One of the biggest problems us Chronically ill face is the lack of understanding from those who don’t suffer the same afflictions. Which, I get it. You can’t understand something like this. Something that you’ve never been experienced before and sounds so alien from your healthy person life.
I feel one of the best ways to describe it is through Christine Miserandino’s Spoon theory. Unlike the average human being us chronically ill have a limited number of energy reserves or symptom tolerance in a day. And yes technically we can go over those in a day, but if we were to do that then it would leave us with less spoons for the next day or more. Until we were to just completely stop.
Now imagine each daily activity takes away a certain number of these spoons. Even the most simplest of them.
Lets start with getting out of bed. Yes even that takes spoons from us. Now lets think of taking a shower, that can also take a lot of spoons from the Chronically sick. Even more if we were to wash our hair, or shave at the same time.
Now you’ve got the gist of things you can see that even after completing tasks that are mindless or even refreshing to the average person we end up severely compromised.
When you have a chronic illness you are constantly fighting. Constantly pushing through relentless pain and fatigue. Not to mention the whole host of other symptoms that we can sometimes face with a chronic illness.
Yet most of us look perfectly healthy and able on the outside but please understand that this is not the case. Our body is fighting a war on the inside which is invisible to everyone looking from the outside.
This is why we may not want to socialise. It’s not even that we don’t want to. Mentally we probably do. Mentally we are probably bored of feeling physically capable of nothing. But physically we can’t do it and if we do it will just continue and heighten our daily suffering.

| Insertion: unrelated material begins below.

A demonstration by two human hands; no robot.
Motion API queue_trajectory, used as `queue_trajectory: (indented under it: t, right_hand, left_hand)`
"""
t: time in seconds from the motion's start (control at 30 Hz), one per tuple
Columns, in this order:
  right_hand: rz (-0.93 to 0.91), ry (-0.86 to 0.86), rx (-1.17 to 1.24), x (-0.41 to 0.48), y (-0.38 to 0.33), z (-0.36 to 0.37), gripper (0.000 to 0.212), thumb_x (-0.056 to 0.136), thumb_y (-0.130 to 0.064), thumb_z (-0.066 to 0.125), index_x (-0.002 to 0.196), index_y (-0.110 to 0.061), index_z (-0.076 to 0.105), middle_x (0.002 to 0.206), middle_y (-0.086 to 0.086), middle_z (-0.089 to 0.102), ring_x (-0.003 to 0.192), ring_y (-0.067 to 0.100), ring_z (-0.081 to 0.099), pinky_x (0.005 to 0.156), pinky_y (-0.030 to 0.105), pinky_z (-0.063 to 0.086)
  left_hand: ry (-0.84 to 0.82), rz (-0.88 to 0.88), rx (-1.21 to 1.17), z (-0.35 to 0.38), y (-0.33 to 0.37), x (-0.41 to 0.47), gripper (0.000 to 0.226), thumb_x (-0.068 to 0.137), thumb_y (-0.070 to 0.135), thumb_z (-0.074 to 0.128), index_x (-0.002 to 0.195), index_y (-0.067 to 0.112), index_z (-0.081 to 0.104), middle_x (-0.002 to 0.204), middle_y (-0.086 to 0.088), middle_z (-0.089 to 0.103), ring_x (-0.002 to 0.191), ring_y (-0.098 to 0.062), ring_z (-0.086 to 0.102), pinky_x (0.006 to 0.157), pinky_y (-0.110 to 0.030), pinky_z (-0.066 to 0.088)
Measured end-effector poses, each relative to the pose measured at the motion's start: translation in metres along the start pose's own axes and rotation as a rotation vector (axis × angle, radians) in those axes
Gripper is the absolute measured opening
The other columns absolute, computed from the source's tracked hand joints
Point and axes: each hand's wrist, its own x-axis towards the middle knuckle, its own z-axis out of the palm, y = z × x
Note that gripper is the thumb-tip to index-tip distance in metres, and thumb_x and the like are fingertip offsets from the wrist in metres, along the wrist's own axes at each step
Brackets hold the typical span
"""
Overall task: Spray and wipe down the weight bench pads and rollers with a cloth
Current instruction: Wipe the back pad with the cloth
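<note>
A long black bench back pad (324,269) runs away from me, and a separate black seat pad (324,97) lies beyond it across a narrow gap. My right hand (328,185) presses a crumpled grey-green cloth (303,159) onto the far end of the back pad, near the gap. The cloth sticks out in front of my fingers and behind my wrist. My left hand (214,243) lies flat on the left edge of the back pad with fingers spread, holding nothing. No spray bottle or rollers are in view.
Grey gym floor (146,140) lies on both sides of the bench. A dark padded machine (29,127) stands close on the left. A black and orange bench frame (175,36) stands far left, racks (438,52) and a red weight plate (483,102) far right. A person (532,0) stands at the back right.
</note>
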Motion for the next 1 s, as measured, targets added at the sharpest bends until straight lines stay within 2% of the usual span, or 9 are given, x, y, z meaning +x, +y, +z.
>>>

And we don’t want that. We don’t want to end up back at our worst for weeks or even months on end when we can prevent it. Most things in life are not worth that. Not atall.
So please try to gain a little understanding before you judge us or frown upon out attitudes or work ethic. If we say no. Please don’t take it personally. It’s not you. It’s that our bodies are fighting a war that you could never understand.
We just don’t have the same unlimited number of spoons that the average healthy person has. We have a limited number.